EXERCISE GOAL:
Transcribe the entire listing faithfully; every line must match the original.

***

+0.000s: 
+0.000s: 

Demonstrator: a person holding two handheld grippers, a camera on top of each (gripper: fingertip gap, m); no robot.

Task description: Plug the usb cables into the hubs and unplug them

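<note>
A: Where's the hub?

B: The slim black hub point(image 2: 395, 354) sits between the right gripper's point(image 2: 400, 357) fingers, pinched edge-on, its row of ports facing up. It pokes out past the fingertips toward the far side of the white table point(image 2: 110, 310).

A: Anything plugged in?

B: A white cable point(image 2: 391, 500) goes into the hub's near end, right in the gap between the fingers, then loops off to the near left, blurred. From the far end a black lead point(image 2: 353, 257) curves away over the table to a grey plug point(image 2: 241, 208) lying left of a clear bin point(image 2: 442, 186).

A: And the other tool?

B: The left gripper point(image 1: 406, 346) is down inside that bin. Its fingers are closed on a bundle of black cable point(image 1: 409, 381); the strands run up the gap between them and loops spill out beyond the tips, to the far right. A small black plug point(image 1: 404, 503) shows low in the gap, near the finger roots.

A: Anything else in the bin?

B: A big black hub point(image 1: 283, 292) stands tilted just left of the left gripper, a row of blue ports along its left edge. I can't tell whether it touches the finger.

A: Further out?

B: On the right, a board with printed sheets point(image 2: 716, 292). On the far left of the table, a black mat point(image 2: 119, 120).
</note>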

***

RESPONSE TO THIS EXERCISE:
+0.000s: 
+0.000s: 

Demonstrator: a person holding two handheld grippers, a camera on top of each (gripper: fingertip gap, m); no robot.

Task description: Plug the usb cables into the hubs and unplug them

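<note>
A: Where's the hub?

B: The slim black hub point(image 2: 395, 354) sits between the right gripper's point(image 2: 400, 357) fingers, pinched edge-on, its row of ports facing up. It pokes out past the fingertips toward the far side of the white table point(image 2: 110, 310).

A: Anything plugged in?

B: A white cable point(image 2: 391, 500) goes into the hub's near end, right in the gap between the fingers, then loops off to the near left, blurred. From the far end a black lead point(image 2: 353, 257) curves away over the table to a grey plug point(image 2: 241, 208) lying left of a clear bin point(image 2: 442, 186).

A: And the other tool?

B: The left gripper point(image 1: 406, 346) is down inside that bin. Its fingers are closed on a bundle of black cable point(image 1: 409, 381); the strands run up the gap between them and loops spill out beyond the tips, to the far right. A small black plug point(image 1: 404, 503) shows low in the gap, near the finger roots.

A: Anything else in the bin?

B: A big black hub point(image 1: 283, 292) stands tilted just left of the left gripper, a row of blue ports along its left edge. I can't tell whether it touches the finger.

A: Further out?

B: On the right, a board with printed sheets point(image 2: 716, 292). On the far left of the table, a black mat point(image 2: 119, 120).
</note>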

No other output is expected for this exercise.